DATASET EXTRACT Block Start

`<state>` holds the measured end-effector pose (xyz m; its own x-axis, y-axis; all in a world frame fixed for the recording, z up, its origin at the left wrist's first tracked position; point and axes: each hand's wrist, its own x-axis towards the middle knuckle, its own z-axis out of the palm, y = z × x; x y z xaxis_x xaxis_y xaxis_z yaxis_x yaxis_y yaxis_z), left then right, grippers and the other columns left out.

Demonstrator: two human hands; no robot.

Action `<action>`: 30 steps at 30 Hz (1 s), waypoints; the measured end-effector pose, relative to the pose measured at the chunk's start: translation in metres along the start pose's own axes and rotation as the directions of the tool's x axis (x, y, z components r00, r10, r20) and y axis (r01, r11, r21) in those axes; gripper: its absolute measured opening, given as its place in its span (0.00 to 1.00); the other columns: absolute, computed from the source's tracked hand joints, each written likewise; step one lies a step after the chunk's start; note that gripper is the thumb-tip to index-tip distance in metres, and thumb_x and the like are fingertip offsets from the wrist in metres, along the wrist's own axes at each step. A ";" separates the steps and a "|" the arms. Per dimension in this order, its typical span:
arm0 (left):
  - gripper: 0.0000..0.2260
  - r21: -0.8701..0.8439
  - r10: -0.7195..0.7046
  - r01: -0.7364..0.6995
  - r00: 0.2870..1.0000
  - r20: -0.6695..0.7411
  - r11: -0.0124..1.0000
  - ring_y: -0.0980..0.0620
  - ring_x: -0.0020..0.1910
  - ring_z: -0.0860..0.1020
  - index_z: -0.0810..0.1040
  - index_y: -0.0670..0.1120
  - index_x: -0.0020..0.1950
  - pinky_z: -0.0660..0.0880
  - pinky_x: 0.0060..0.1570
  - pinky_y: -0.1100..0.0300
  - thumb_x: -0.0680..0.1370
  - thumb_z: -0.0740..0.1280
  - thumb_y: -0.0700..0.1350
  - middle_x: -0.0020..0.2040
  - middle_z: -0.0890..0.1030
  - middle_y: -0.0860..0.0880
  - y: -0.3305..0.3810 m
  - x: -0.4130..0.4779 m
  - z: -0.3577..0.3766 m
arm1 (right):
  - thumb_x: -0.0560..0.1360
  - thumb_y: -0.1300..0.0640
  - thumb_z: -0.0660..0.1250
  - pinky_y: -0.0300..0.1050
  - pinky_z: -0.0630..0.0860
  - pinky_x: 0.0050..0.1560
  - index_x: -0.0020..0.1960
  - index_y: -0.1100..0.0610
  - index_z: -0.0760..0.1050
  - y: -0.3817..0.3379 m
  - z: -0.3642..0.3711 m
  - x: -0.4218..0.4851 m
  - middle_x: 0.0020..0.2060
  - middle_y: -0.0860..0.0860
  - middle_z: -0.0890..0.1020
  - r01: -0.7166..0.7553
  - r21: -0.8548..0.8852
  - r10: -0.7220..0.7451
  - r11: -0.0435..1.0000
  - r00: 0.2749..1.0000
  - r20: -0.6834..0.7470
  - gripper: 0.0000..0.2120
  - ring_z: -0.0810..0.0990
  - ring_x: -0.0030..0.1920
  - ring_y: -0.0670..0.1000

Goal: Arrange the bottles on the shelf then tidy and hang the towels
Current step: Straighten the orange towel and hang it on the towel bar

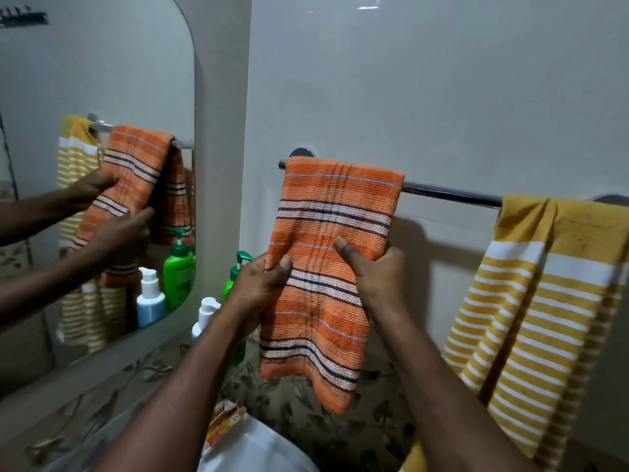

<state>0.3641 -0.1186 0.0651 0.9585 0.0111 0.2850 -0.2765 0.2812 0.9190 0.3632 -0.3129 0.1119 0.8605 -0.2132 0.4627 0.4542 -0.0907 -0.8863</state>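
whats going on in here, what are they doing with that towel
A person is tidying the orange striped towel, which hangs draped over the towel bar. The left hand grips its left edge and the right hand grips its right edge, thumbs in front. A yellow striped towel hangs bunched at the bar's right end. A green pump bottle and a white bottle stand by the mirror, partly hidden behind the left arm.

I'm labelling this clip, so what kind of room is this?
Most likely a bathroom: a wall mirror, a white sink, a towel rail holding an orange towel and a yellow towel, and a green pump bottle near the mirror.
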 end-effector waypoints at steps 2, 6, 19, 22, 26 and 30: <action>0.18 0.051 0.005 -0.006 1.000 0.006 0.999 0.39 0.55 0.86 0.80 0.45 0.66 0.83 0.54 0.45 0.80 0.69 0.53 0.57 0.87 0.42 0.000 0.000 -0.002 | 0.65 0.40 0.83 0.62 0.86 0.46 0.45 0.56 0.85 0.000 0.000 -0.001 0.40 0.50 0.89 -0.019 -0.015 0.018 1.000 0.999 -0.039 0.22 0.89 0.40 0.53; 0.29 0.192 0.021 -0.028 0.999 0.040 0.981 0.50 0.55 0.86 0.77 0.52 0.67 0.83 0.54 0.53 0.69 0.82 0.51 0.58 0.87 0.51 -0.008 -0.005 -0.006 | 0.60 0.33 0.81 0.63 0.86 0.49 0.50 0.57 0.84 0.002 0.000 0.000 0.43 0.52 0.89 -0.037 0.050 0.039 0.998 0.999 -0.035 0.32 0.89 0.43 0.55; 0.13 0.068 0.024 -0.022 0.999 -0.027 0.997 0.42 0.54 0.87 0.80 0.46 0.65 0.83 0.54 0.48 0.80 0.71 0.45 0.57 0.88 0.44 -0.028 -0.018 -0.006 | 0.54 0.20 0.76 0.59 0.85 0.43 0.43 0.59 0.84 0.048 -0.004 -0.037 0.37 0.51 0.88 -0.160 -0.085 0.147 0.983 0.979 -0.141 0.43 0.88 0.38 0.54; 0.23 0.225 -0.009 0.008 1.000 0.004 0.974 0.49 0.54 0.87 0.78 0.51 0.65 0.82 0.54 0.54 0.72 0.78 0.48 0.57 0.88 0.50 -0.035 -0.029 -0.009 | 0.57 0.22 0.77 0.60 0.86 0.45 0.46 0.59 0.85 0.053 -0.004 -0.041 0.39 0.52 0.89 -0.193 -0.059 0.188 0.979 0.979 -0.081 0.40 0.89 0.41 0.56; 0.23 0.288 -0.053 0.087 0.991 -0.122 0.954 0.49 0.52 0.87 0.79 0.51 0.64 0.82 0.53 0.54 0.70 0.80 0.45 0.54 0.88 0.50 -0.055 -0.038 -0.014 | 0.57 0.28 0.82 0.59 0.85 0.50 0.48 0.57 0.84 0.080 -0.006 -0.069 0.43 0.50 0.89 -0.305 -0.177 0.316 0.936 0.948 0.034 0.35 0.88 0.44 0.52; 0.15 0.261 -0.097 0.141 0.980 -0.174 0.955 0.43 0.55 0.86 0.80 0.52 0.64 0.82 0.57 0.43 0.79 0.73 0.40 0.55 0.88 0.48 -0.060 -0.035 -0.018 | 0.64 0.37 0.83 0.49 0.84 0.43 0.43 0.54 0.82 0.090 -0.012 -0.085 0.38 0.47 0.87 -0.292 -0.330 0.294 0.898 0.955 -0.044 0.22 0.85 0.38 0.47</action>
<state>0.3486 -0.1185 -0.0055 0.9783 0.1502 0.1426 -0.1471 0.0197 0.9889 0.3283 -0.3148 -0.0068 0.9450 -0.2731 0.1801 0.0804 -0.3398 -0.9371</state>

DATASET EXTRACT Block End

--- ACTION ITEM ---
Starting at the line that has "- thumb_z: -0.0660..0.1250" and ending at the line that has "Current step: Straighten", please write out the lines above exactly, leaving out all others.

--- RESULT OF THE EXERCISE ---
  - thumb_z: -0.0660..0.1250
  - pinky_y: -0.0300..0.1050
  - pinky_z: -0.0630..0.0860
  - pinky_x: 0.0050..0.1560
  - index_x: -0.0020..0.1960
  - index_y: -0.1100..0.0610
  - index_z: -0.0760..0.1050
  - y: -0.3817..0.3379 m
  - z: -0.3642..0.3711 m
  - x: -0.4218..0.4851 m
  - middle_x: 0.0020..0.2060
  - middle_y: -0.0860..0.0860
  - middle_z: -0.0890..0.1020
  - r01: -0.7166..0.7553
  - r21: -0.8548..0.8852
  - r10: -0.7220..0.7451
  - r11: -0.0435..1.0000
  - r00: 0.2749..1.0000
  - r20: -0.6834..0.7470
  - gripper: 0.0000..0.2120
  - ring_z: -0.0810..0.0990
  - ring_x: -0.0030..0.1920
  - ring_y: -0.0670..0.1000

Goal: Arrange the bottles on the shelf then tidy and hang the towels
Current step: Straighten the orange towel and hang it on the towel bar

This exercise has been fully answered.